De omvang van de verhoorbijstand is nog steeds niet duidelijk

Het recht op toegang tot een advocaat tijdens het politieverhoor dient uiterlijk op 27 november 2016 geïmplementeerd te zijn in nationale wetgeving. Nog voordat de wetgever de Richtlijn heeft omgezet in nationaal recht, oordeelde de Hoge Raad eind 2015 dat een aangehouden verdachte al per 1 maart 2016 het recht heeft op bijstand van een advocaat tijdens een politieverhoor.

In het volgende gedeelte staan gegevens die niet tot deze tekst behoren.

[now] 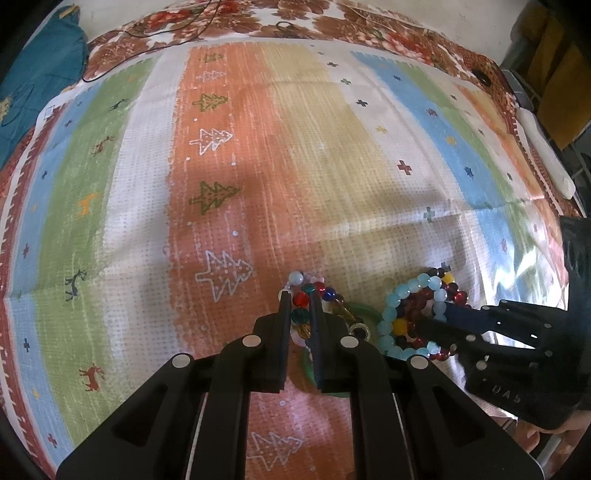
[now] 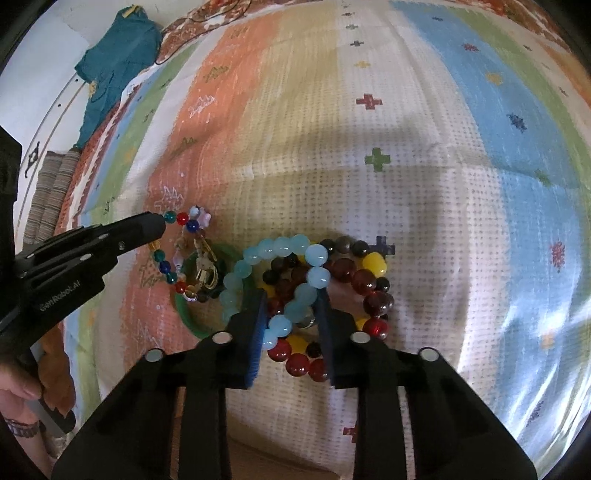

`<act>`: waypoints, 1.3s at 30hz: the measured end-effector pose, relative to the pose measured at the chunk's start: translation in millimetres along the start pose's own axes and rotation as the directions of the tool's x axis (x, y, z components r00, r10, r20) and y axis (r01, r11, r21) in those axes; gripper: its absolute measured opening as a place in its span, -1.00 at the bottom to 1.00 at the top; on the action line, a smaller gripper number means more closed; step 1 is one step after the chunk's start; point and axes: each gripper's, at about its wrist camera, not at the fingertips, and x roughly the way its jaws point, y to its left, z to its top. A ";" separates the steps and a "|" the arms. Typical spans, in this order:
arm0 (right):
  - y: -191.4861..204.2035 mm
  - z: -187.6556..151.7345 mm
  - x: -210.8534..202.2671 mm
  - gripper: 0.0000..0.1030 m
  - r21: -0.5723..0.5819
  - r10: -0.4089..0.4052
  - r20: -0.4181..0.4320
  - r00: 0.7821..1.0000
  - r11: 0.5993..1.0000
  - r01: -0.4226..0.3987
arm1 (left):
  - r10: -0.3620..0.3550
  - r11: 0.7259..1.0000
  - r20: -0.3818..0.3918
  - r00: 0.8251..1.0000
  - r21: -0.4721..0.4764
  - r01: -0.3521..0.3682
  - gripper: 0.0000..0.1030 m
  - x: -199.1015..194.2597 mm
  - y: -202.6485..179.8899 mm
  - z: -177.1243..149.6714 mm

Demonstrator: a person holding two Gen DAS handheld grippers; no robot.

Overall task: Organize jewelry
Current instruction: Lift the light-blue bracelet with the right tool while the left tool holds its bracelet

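Observation:
A pile of bead bracelets lies on a striped cloth (image 1: 332,166). My left gripper (image 1: 298,295) is shut on a multicoloured bead bracelet (image 1: 301,299), which also shows in the right wrist view (image 2: 184,221). A green bangle (image 2: 188,317) lies under it. My right gripper (image 2: 293,295) stands partly open around a light blue bead bracelet (image 2: 280,251); its fingers (image 2: 258,332) straddle the beads. A dark red and yellow bead bracelet (image 2: 369,280) lies beneath. In the left wrist view the right gripper (image 1: 439,321) sits on the light blue bracelet (image 1: 399,295).
The striped cloth (image 2: 406,110) covers a bed with a floral sheet (image 1: 332,22). A teal garment (image 2: 114,55) lies at the far left. A white object (image 1: 546,155) lies at the right edge. A black cord (image 1: 147,40) runs along the back.

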 end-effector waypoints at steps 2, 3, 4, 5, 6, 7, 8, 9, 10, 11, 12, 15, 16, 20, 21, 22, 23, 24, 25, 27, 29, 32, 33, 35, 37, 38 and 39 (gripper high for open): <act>-0.7 -0.2 -1.6 -0.75 -0.001 -0.010 0.005 1.000 1.000 0.010 | 0.002 1.000 0.000 1.000 0.006 -0.002 -0.82 -0.2 -1.5 -0.4; -0.8 -0.3 -1.7 -0.76 0.000 -0.013 0.006 1.000 1.000 0.013 | 0.003 1.000 0.000 1.000 0.008 -0.003 -0.82 -0.4 -1.9 -0.2; -1.0 -0.5 -1.5 -0.76 0.001 -0.010 0.006 1.000 1.000 0.010 | 0.005 1.000 0.001 1.000 0.009 -0.005 -0.82 -1.0 -2.5 -0.1; -0.7 -1.0 -1.3 -0.76 -0.002 -0.012 0.005 1.000 1.000 0.012 | 0.005 1.000 0.002 1.000 0.010 -0.006 -0.82 -1.4 -2.6 -0.2; -0.8 -1.0 -1.5 -0.76 -0.003 -0.013 0.006 1.000 1.000 0.013 | 0.006 1.000 0.003 1.000 0.011 -0.006 -0.82 -1.9 -3.0 -0.3; -0.5 -1.4 -2.1 -0.76 -0.005 -0.015 0.008 1.000 1.000 0.015 | 0.009 1.000 0.004 1.000 0.012 -0.009 -0.82 -2.2 -3.6 -0.6; 0.1 -1.4 -2.5 -0.76 -0.006 -0.015 0.009 1.000 1.000 0.015 | 0.010 1.000 0.003 1.000 0.014 -0.010 -0.82 -2.5 -3.9 -0.8; 0.9 -1.1 -2.9 -0.76 -0.007 -0.016 0.011 1.000 1.000 0.016 | 0.012 1.000 0.003 1.000 0.016 -0.012 -0.82 -2.8 -4.4 -1.3; 1.4 -1.1 -3.6 -0.76 -0.009 -0.016 0.013 1.000 1.000 0.016 | 0.014 1.000 0.003 1.000 0.017 -0.014 -0.82 -3.0 -4.8 -2.0; 1.9 -1.4 -4.5 -0.76 -0.013 -0.017 0.016 1.000 1.000 0.018 | 0.016 1.000 0.003 1.000 0.018 -0.016 -0.82 -3.7 -5.1 -2.6; 2.6 -2.0 -5.6 -0.76 -0.016 -0.018 0.018 1.000 1.000 0.019 | 0.017 1.000 0.003 1.000 0.017 -0.017 -0.82 -4.2 -5.1 -3.2; 4.1 -2.7 -9.0 -0.76 -0.020 -0.019 0.028 0.999 1.000 0.019 | 0.017 1.000 0.004 1.000 0.018 -0.017 -0.82 -4.8 -5.1 -3.7; 4.5 -2.7 -9.6 -0.76 -0.020 -0.019 0.031 0.999 1.000 0.020 | 0.018 1.000 0.005 1.000 0.019 -0.018 -0.82 -5.7 -5.1 -4.1; 8.1 -2.5 -19.3 -0.76 -0.033 -0.027 0.062 0.998 0.999 0.029 | 0.026 1.000 0.025 0.999 0.017 -0.026 -0.82 -12.6 -7.2 -5.8; 10.8 -2.4 -24.3 -0.76 -0.045 -0.035 0.077 0.996 0.998 0.039 | 0.034 0.999 0.041 0.999 0.011 -0.035 -0.82 -17.2 -7.1 -5.9; 12.3 -2.9 -27.8 -0.76 -0.054 -0.040 0.086 0.996 0.998 0.045 | 0.037 0.999 0.051 0.998 0.005 -0.037 -0.82 -21.3 -7.5 -6.2; 15.1 -3.1 -32.9 -0.76 -0.066 -0.049 0.099 0.994 0.996 0.055 | 0.034 0.999 0.061 0.998 0.002 -0.034 -0.82 -26.4 -8.3 -6.2; 17.0 -2.9 -36.6 -0.76 -0.073 -0.059 0.112 0.992 0.995 0.067 | 0.039 0.999 0.069 0.997 0.002 -0.039 -0.82 -31.8 -9.6 -6.4; 20.5 -3.6 -44.3 -0.76 -0.084 -0.076 0.137 0.988 0.993 0.088 | 0.042 0.999 0.078 0.996 0.001 -0.043 -0.82 -37.2 -11.0 -7.0; 24.1 -4.6 -54.0 -0.76 -0.093 -0.081 0.161 0.984 0.991 0.097 | 0.036 0.999 0.089 0.995 -0.001 -0.036 -0.82 -44.2 -12.6 -7.2; 27.0 -5.9 -60.3 -0.76 -0.102 -0.093 0.179 0.980 0.988 0.113 | 0.040 0.999 0.098 0.994 0.000 -0.041 -0.82 -50.4 -14.8 -8.9; 30.5 -11.0 -68.3 -0.76 -0.127 -0.132 0.211 0.969 0.979 0.161 | 0.054 0.998 0.105 0.993 0.006 -0.055 -0.82 -56.7 -17.2 -13.4; 30.9 -13.0 -71.0 -0.76 -0.133 -0.141 0.221 0.965 0.976 0.173 | 0.055 0.998 0.106 0.993 0.006 -0.056 -0.82 -58.4 -18.0 -14.3; 30.0 -16.0 -75.6 -0.76 -0.133 -0.145 0.233 0.962 0.975 0.180 | 0.062 0.998 0.111 0.992 0.011 -0.063 -0.82 -62.7 -19.8 -17.4; 29.1 -18.5 -82.3 -0.76 -0.130 -0.157 0.253 0.955 0.972 0.194 | 0.065 0.998 0.116 0.991 0.015 -0.067 -0.82 -66.8 -22.1 -19.6; 29.2 -19.7 -86.3 -0.76 -0.128 -0.178 0.274 0.945 0.967 0.219 | 0.064 0.998 0.120 0.991 0.015 -0.067 -0.82 -69.9 -23.1 -20.7; 29.8 -20.6 -88.6 -0.76 -0.127 -0.195 0.289 0.937 0.963 0.239 | 0.069 0.997 0.123 0.990 0.014 -0.071 -0.82 -73.0 -24.4 -21.6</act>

Naar aanleiding van dit arrest heeft het OM beleidsregels gepubliceerd over de rol die de advocaat bij het verhoor heeft. Het recht om daadwerkelijk deel te nemen aan het verhoor wordt met deze beleidsregels tot een illusie gemaakt. Ten onrechte worden té minimale bevoegdheden aan de advocaat toegekend, waardoor fundamentele aspecten van de verdediging niet gewaarborgd worden. Naar de visie van veel advocaten bevat de wijze waarop de bijstand tijdens het politieverhoor wordt geregeld een uiterst kwalijke tekortkoming dat in strijd is met het Unierecht. Dit heeft geleid tot een procedure bij Rechtbank Den Haag. De wijze waarop de verhoorbijstand moet worden ingevuld blijft helaas vooralsnog onduidelijk. De voorzieningenrechter beperkt zich tot het stellen van een prejudiciële vraag aan de Hoge Raad over de omvang van dit recht.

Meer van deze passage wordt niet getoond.